Misty Kalkofen, East Coast Juez, Del Maguey with Michael Gardner, Managing Partner of Del Maguey with (behind the bar) Raul Yrastorza, General Manager at Santa Monica’s The Chestnut Club. Photo by Westside People
When it comes to the mezcal in a bottle of Del Maguey Single Village Mezcal, all the subtle flavors of agave seem to shine through in each sip. This is the kind of mezcal, a spirit similar to tequila, which reflects the care and appreciation that went into making it.
Each expression of Del Maguey is sourced from specific towns in Oaxaca, Mexico using traditional, unadulterated methods of distilling. One particular expression, Ibérico, uses a legendary ham from Spain in the process. Now with up to 18 different expressions, Del Maguey is one of the most widely distributed artisanal spirit brands in the country.
We caught up to Del Maguey’s Michael Gardner at a recent educational training/tasting for Los Angeles-area bartenders, all part of the brand’s tradition of working in partnership with bartenders on a grassroots level. California in general accounts for the largest mezcal and tequila market in the U.S.
When company founder Ron Cooper first discovered mezcal, real, traditionally made, non-commercialized mezcal had only been enjoyed by the local community; few people in the United States had even heard of artisanal mezcal. For the next 15 years the company was virtually alone in the industry.

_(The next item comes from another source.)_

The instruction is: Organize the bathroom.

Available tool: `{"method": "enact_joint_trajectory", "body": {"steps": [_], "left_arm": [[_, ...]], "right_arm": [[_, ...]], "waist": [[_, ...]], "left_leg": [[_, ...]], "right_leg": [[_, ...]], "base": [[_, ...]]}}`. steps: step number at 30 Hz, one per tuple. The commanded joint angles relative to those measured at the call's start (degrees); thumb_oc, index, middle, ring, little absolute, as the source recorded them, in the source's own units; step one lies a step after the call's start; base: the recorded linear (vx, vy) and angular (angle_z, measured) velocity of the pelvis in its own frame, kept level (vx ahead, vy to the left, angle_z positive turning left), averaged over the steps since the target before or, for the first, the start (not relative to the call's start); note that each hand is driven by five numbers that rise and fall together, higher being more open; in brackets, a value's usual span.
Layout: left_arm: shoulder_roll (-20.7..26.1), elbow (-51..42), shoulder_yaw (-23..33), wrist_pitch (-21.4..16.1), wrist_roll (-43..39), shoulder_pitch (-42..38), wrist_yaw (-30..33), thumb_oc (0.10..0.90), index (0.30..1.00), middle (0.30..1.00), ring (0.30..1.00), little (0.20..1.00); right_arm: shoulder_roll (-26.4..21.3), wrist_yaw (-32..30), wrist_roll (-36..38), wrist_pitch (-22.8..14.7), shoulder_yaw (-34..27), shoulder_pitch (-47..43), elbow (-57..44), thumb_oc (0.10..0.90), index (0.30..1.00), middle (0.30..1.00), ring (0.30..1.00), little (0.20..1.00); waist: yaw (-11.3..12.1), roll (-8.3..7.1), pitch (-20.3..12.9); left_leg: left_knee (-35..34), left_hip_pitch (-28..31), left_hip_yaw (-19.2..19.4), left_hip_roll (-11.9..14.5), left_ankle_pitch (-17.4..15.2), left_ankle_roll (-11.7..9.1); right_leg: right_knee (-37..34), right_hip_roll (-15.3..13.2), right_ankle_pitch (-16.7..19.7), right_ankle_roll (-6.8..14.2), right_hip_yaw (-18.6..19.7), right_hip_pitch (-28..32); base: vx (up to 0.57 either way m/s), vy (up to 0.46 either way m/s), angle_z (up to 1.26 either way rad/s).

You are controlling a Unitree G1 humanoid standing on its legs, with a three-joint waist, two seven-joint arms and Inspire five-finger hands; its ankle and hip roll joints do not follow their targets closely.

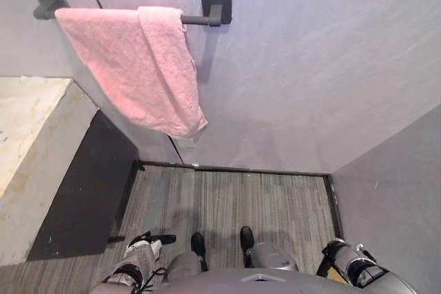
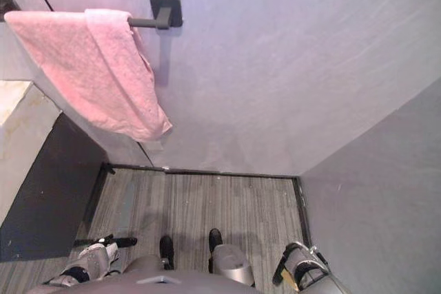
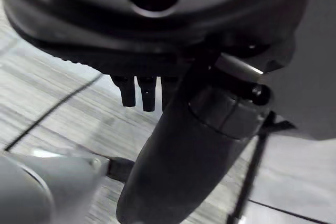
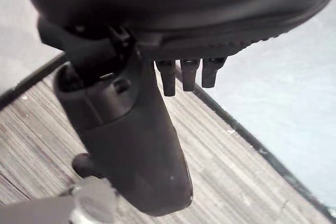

“Every other brand in the business owes a debt to Del Maguey and Ron Cooper for creating the artisanal mezcal category in the U.S. and globally,” Gardner said.
Today, the brand still prides itself on paying a fair price to the local distillers, which helps maintain a unique level of perfection.
“Our products are made by farmers and not factories,” Gardner said. “Certain items are more limited than others and we’re okay with that. We don’t want to change anything about the process at all.”